The duo soon gets caught by the military and Pentecost is brought back in military service by his adopted sister Mako. And along with tech-prodigy Amaara, signals a new generation of Jaeger pilots. And not a moment too soon, as a new threat is rimming on the horizon, as new auto-pilot tech threatens the livelihood of the pilots and a rogue Jaeger is making strategic attacks on the Jaeger. It’s discovered Jaeger tech is being merged with Kaiju organic brain matter, all of which points to human tech and saboteurs.
Organic mech tech
There’s something to be said about giving an ode to the best that has done it. And Pacific Rim Uprising has done this. Calling the monsters Kaiju to begin with, having the Godzilla-esque attack in Japan. Showing the life-size replica of the Gundam Wing model. So that in itself has been cool. There is something also to be said about the level of detail. And we’re not just talking about 3D and VFX. Yes, we are speaking about ‘neural handshake’. The process where the mind and thoughts are mergred and synced between two pilots in order to better pilot the Jaeger. It’s just a very intuitive name. Like if we just didn’t see the process, but heard the term, it would make sense. It sounds obsessive on my part, I know. But it is things like that that goes a long way sometimes.
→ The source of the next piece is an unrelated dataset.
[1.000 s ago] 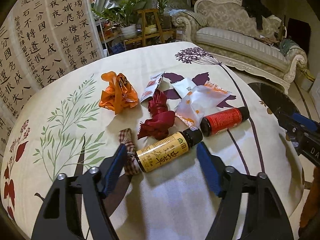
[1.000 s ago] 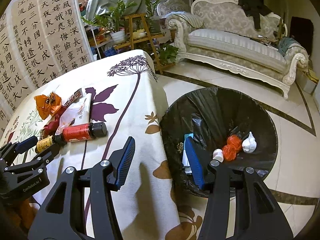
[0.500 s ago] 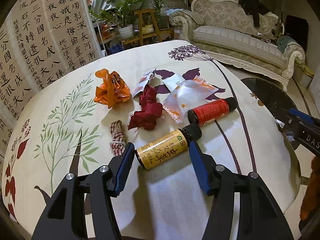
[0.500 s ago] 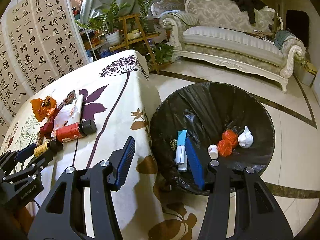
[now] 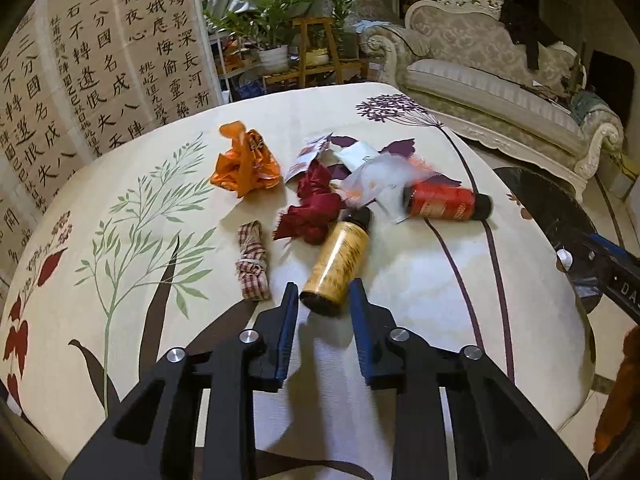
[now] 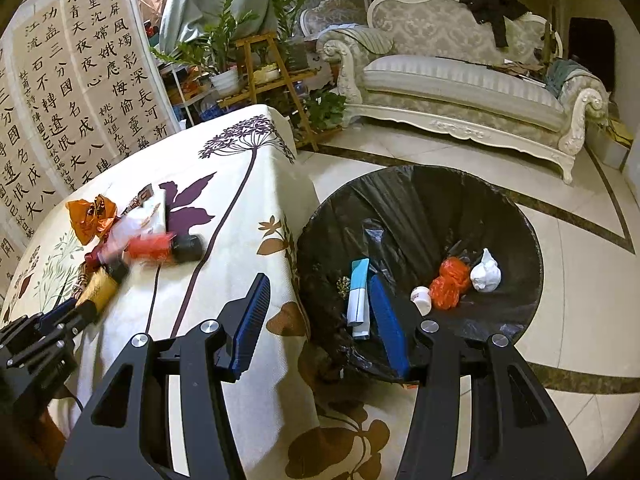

No is it believable that these huge pieces tech could undergo fixings and (untested) modifications in what seems like a matter of hours after a huge Kaiju /auto-piloted Jaeger attack on the main HQ? No. of course not. Nothing was provided to give that much-needed level of suspension of disbelief. Or how a little girl Amara, by herself, accumulate all that gear to make a functional Jaeger. That’s not questioning her ability obviously, but rather the logistics of moving all that tech without being discovered. But I think this is just me reading too much into what essentially is your popcorn film experience. Not as painful as transformers, but also nothing that will transform your life or cinematic experience.
No if any of us was paying attention to the nuances of the first film (sure you were), Dr. Newton Geiszler had a ‘handshake’ session with the Kaiju brain which unveiled the little kritters from the other dimension and their intention of terraforming and destroying our world using Kaiju as a test of our Earthly defences. Well, it seems that neural handshake left Geiszler more fucked up than anticipated, as the Kaiju has essentially taken control of him and has used his skill to infiltrate the auto-pilot Jaeger program by merging the tech with Kaiju brain material. The autopilot Jaegers then get the Kaiju awakened in them upon launch and the immediately make their way to the Pacific Rim to open another rift in the dimension for the Kaiju to enter. Why this can’t be done on the side of the Precursors – the beings that genetically engineers the Kaiju monsters – I don’t know. But who cares. What follows is a flurry of building destruction and annihilation.
Son of Pentecost
The son of Pentecost – Jack Pentecost is a joker. Nonchalant in his attitude. Everyone reminding him of his great potential but his anti-authoritarian stance somehow makes him a great leader. Yeah, that trope. It doesn’t get too emotional deeper than the average popcorn film so it’s light-watching. John Boyega does bring his charm to the film, but not much else.
Now as for a sequel, it is apparent that the setup will have the Jaeger pilots bringing the fight to the other dimension – the Kaiju and the Precursors. This doesn’t send me into great elation and anticipation for a follow-up. Don’t get me wrong, if you hit higher than transformers in the narrative department, kudos. But if your expecting a truly action-packed with equal-sized nuanced narrative and character paradigm, then we’d suggest looking elsewhere.